▶ _Exercise objective_
What you return must be the lines of the data that hold the word "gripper".

▶ _Data extract_
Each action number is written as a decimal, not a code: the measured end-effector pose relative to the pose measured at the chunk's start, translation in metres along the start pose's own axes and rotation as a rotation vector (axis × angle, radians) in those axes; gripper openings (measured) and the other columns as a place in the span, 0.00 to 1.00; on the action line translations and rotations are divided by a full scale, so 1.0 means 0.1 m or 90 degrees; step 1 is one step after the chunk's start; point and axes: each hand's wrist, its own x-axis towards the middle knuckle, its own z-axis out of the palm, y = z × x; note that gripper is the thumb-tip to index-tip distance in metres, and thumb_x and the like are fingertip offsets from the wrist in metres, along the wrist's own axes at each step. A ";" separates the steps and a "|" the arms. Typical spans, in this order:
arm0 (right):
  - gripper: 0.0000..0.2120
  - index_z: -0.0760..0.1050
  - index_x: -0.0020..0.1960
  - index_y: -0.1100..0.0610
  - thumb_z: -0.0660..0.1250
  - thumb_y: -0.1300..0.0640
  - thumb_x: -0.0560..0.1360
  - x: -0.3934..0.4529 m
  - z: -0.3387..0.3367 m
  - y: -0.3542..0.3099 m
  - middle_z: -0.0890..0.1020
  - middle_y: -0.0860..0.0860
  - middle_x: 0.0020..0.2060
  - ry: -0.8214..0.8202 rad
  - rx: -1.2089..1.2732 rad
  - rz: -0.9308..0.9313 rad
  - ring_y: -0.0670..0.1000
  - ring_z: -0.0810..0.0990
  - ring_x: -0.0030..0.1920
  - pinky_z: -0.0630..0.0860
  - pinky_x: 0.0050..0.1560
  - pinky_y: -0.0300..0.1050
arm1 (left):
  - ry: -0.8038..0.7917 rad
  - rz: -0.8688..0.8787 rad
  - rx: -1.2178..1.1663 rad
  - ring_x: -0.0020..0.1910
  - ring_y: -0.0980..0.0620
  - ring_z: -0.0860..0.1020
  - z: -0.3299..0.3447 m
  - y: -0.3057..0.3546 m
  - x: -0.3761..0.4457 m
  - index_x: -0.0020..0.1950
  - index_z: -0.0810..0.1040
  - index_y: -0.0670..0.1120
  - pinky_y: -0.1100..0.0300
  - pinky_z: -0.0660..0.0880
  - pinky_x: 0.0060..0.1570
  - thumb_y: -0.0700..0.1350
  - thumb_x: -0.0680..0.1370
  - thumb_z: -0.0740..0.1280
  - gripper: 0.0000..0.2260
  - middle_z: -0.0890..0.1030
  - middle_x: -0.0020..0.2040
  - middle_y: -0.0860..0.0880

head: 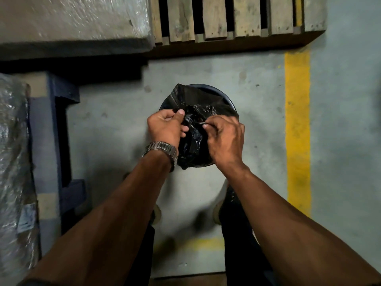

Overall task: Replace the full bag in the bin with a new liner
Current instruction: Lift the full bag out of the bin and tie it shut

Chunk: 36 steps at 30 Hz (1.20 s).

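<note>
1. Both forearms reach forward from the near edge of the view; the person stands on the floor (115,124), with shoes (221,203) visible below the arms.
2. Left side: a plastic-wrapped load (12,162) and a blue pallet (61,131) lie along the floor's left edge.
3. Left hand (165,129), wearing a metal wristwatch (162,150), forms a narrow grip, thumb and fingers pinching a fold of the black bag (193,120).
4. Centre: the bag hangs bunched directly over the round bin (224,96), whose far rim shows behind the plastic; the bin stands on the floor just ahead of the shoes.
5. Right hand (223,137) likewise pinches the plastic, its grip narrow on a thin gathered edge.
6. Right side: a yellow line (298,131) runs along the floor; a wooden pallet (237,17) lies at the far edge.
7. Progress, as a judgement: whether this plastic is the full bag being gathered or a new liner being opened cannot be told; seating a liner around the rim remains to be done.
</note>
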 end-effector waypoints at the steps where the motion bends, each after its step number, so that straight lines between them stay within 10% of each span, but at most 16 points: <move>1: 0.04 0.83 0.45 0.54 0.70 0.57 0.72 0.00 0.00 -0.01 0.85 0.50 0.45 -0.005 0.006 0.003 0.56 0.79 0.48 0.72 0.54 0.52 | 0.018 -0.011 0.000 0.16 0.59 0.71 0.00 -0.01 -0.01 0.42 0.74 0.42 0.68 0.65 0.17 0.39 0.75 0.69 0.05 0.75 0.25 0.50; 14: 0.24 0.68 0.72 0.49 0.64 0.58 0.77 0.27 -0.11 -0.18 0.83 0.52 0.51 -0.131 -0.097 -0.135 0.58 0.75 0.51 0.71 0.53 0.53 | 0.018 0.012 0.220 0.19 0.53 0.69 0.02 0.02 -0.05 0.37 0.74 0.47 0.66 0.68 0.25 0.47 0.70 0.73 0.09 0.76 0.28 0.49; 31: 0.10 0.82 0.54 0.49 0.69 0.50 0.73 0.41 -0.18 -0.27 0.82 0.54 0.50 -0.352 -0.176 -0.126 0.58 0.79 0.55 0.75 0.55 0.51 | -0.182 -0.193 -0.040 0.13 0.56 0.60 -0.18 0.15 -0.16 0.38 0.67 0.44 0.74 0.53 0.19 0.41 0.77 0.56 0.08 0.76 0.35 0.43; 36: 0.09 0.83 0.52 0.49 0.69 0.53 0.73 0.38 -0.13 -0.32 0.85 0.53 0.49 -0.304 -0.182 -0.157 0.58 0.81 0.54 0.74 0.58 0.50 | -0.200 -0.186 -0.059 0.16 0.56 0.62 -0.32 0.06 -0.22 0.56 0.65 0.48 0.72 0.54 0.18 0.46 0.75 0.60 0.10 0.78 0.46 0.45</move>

▶ _Answer box_
Each action number is written as a decimal, not a code: the measured end-effector pose relative to the pose measured at the chunk's start, translation in metres along the start pose's own axes and rotation as a rotation vector (axis × angle, radians) in those axes; gripper openings (measured) and the other columns as a place in the span, 0.00 to 1.00; on the action line translations and rotations are divided by a full scale, so 1.0 means 0.1 m or 90 degrees; step 1 is one step after the chunk's start; point and axes: each hand's wrist, its own x-axis towards the middle knuckle, its own z-axis out of the palm, y = z × x; note that gripper is the thumb-tip to index-tip distance in metres, and thumb_x and the like are fingertip offsets from the wrist in metres, along the wrist's own axes at each step. A ";" separates the steps and a "|" the arms. Typical spans, in this order:
  - gripper: 0.0000..0.2120
  - gripper: 0.0000..0.2260

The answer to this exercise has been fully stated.